* Your objective: Set out exactly, line by line, the stretch of data below that begins at the line containing "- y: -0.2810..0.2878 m" and ends at the line containing "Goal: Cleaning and", with both ends kept.

[Stored dataset items]
------------------------------

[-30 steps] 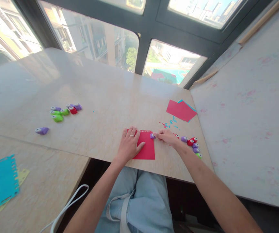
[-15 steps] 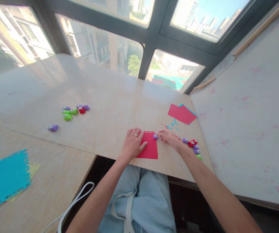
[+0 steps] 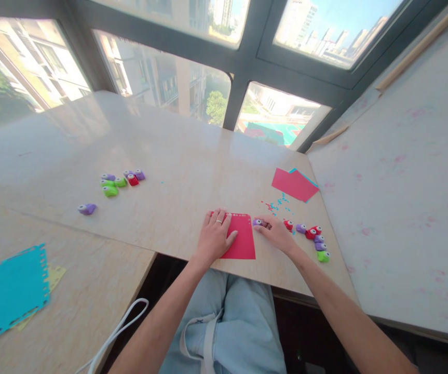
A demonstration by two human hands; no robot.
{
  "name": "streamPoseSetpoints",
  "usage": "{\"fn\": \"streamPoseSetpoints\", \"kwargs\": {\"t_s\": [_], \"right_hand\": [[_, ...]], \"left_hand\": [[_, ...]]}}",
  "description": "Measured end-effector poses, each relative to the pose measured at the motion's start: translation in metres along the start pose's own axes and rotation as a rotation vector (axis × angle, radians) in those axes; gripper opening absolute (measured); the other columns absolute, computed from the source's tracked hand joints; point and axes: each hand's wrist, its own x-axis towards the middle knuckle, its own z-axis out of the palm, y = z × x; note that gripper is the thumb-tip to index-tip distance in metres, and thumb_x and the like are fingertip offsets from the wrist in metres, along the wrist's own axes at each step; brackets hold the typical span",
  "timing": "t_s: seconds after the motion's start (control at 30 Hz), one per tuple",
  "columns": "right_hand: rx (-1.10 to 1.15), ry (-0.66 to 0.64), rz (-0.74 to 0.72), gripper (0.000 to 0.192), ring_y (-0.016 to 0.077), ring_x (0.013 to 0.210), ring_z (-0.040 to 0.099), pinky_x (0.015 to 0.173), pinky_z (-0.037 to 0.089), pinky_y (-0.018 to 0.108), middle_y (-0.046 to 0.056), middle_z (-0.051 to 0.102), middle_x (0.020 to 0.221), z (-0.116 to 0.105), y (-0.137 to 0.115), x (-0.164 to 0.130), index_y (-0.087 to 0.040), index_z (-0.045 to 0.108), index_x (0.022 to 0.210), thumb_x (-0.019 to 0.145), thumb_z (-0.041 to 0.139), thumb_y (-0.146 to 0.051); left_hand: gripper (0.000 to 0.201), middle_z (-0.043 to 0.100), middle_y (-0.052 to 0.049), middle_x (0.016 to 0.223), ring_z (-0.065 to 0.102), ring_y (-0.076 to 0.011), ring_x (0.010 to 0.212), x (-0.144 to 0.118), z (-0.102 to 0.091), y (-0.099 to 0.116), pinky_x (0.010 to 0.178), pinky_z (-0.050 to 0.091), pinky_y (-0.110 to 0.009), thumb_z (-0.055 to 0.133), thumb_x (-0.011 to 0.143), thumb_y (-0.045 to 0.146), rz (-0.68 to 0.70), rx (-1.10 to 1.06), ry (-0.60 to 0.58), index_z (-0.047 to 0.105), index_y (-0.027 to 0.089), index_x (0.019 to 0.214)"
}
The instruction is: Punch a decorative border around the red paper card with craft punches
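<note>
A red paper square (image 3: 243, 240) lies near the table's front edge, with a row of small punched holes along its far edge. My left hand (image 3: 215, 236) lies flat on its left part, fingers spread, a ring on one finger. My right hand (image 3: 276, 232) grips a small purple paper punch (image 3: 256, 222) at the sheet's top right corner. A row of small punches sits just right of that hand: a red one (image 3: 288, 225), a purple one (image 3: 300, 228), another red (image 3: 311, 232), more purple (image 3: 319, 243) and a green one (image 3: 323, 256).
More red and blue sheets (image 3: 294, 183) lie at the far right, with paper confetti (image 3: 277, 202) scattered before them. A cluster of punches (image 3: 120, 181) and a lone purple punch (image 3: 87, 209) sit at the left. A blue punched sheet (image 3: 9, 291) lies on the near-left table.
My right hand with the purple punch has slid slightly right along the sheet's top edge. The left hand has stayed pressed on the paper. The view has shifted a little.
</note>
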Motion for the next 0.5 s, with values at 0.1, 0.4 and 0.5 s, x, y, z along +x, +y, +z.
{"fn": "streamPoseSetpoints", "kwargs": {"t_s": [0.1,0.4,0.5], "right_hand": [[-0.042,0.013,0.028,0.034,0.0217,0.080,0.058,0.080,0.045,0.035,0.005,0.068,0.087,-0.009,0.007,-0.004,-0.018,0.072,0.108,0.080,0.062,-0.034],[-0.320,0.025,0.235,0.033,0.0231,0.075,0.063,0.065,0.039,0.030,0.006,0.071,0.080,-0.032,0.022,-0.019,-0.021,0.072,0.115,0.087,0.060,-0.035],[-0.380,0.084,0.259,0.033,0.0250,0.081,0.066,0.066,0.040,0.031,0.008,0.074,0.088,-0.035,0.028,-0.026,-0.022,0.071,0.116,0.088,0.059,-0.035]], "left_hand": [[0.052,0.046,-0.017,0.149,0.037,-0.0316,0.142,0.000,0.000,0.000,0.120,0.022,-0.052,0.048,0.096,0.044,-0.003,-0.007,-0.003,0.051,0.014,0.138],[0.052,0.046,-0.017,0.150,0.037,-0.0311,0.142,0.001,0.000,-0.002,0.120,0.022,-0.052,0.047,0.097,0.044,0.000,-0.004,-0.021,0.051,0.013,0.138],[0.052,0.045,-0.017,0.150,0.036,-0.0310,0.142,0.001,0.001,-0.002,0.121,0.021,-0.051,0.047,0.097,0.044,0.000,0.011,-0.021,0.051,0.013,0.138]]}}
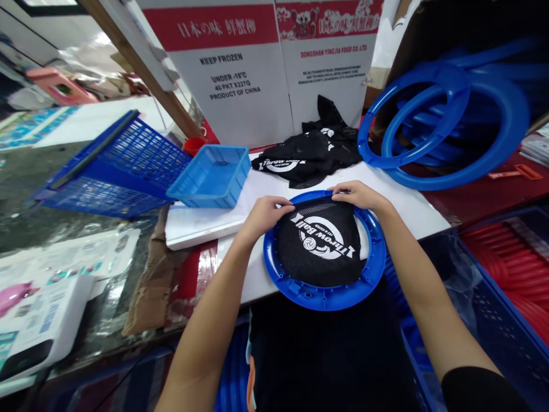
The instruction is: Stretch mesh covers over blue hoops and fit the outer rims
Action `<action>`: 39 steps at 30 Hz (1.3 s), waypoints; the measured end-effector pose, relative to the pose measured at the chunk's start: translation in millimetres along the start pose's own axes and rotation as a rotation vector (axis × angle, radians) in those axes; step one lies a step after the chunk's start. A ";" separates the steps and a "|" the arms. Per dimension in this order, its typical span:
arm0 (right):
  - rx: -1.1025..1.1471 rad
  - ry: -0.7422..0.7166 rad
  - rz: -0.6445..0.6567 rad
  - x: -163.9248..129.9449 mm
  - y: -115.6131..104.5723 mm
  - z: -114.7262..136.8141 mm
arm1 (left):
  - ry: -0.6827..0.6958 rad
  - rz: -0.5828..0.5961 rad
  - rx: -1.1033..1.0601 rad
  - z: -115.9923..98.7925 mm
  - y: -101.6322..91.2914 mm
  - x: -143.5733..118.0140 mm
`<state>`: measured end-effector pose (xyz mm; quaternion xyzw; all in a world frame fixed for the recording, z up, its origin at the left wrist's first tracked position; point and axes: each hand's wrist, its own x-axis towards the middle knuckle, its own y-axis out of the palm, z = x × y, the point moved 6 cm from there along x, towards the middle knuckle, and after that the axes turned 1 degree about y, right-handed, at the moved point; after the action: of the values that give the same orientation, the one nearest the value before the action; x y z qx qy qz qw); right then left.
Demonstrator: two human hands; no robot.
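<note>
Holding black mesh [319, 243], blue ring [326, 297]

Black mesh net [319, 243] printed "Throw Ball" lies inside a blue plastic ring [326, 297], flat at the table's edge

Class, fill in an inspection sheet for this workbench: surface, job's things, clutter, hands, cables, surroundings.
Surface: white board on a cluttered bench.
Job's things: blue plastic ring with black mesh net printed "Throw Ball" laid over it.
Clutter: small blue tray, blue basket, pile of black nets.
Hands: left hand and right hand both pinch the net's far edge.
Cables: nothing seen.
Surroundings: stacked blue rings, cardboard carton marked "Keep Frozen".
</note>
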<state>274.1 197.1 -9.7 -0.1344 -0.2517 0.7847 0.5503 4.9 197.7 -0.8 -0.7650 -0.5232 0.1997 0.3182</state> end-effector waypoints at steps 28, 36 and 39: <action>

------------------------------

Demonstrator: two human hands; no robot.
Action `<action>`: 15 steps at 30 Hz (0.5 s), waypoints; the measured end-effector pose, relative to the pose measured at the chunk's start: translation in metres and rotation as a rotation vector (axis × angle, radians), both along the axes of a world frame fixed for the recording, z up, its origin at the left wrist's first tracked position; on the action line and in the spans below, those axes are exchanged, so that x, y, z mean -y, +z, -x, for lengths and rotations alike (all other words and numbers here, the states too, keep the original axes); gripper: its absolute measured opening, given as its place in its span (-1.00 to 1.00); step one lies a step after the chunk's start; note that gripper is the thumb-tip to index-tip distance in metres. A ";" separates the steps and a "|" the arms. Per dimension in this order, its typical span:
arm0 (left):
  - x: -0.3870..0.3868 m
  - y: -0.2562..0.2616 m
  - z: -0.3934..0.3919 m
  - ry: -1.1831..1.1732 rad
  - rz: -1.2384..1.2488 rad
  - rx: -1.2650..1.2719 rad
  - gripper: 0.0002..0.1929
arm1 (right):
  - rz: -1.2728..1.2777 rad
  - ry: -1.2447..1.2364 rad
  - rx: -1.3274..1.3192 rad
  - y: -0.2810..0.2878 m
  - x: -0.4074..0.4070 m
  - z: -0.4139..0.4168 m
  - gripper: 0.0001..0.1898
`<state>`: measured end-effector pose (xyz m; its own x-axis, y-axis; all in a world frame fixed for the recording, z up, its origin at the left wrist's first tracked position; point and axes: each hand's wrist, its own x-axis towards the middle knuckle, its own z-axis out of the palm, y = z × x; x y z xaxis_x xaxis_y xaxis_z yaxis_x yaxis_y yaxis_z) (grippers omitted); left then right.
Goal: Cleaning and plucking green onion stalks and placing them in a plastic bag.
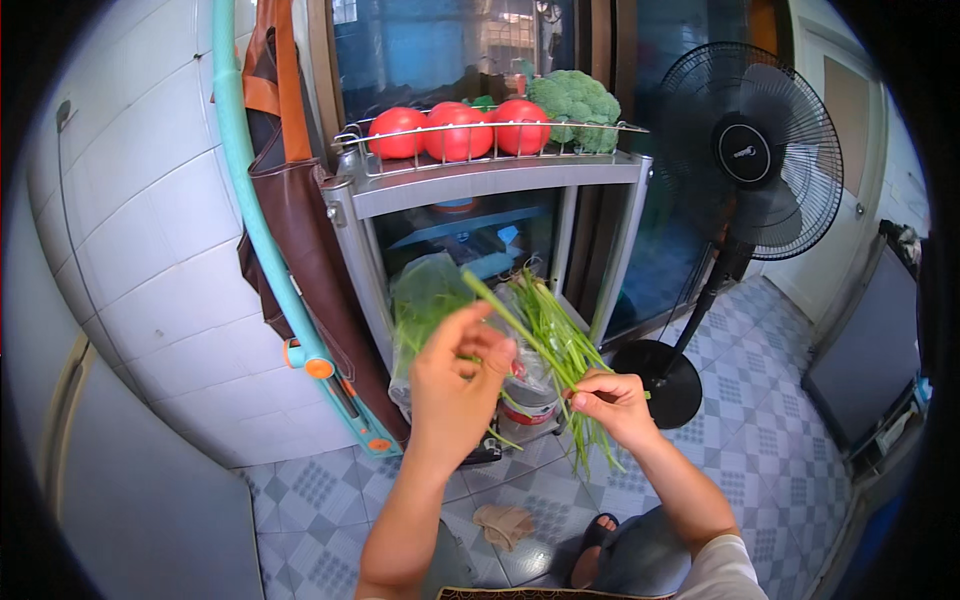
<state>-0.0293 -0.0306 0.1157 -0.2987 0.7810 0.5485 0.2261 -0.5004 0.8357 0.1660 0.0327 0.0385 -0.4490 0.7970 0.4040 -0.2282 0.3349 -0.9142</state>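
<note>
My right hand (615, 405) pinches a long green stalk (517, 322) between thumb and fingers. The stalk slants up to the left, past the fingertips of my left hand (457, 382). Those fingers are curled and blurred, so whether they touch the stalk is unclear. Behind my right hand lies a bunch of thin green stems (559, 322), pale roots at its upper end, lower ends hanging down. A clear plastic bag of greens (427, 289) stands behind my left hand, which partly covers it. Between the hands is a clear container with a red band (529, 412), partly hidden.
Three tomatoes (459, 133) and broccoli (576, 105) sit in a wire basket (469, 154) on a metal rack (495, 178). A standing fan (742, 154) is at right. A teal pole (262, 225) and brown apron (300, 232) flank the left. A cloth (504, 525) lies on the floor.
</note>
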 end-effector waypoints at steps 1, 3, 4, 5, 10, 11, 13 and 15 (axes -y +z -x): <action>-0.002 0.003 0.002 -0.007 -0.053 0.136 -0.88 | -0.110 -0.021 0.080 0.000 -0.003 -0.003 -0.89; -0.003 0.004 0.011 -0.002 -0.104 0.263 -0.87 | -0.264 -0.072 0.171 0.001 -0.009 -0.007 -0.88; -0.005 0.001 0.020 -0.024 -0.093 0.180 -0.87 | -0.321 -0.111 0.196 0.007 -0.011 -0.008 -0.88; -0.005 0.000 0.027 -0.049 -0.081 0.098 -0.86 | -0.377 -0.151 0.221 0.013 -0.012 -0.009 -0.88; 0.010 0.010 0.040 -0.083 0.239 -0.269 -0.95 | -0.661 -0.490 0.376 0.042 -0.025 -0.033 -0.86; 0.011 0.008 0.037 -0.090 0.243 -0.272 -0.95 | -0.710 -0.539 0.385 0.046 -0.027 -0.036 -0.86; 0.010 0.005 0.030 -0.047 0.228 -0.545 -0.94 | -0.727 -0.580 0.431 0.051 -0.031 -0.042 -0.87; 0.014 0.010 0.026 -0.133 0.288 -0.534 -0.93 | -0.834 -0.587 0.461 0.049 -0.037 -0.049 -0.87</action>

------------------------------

* Finished task:
  - y: -0.2810..0.2878 m
  - x: -0.4074..0.4070 m
  - z: -0.4139..0.4168 m
  - gripper: 0.0001..0.1898
`<state>`: measured end-effector pose (xyz m; its own x-axis, y-axis; all in a world frame fixed for the recording, z up, its origin at the left wrist's first tracked position; point and axes: each hand's wrist, its own x-axis towards the middle knuckle, its own z-axis out of the palm, y = z × x; x y z xaxis_x xaxis_y xaxis_z yaxis_x yaxis_y yaxis_z) (grippers omitted); left then right.
Goal: Cleaning and plucking green onion stalks and placing them in a plastic bag.

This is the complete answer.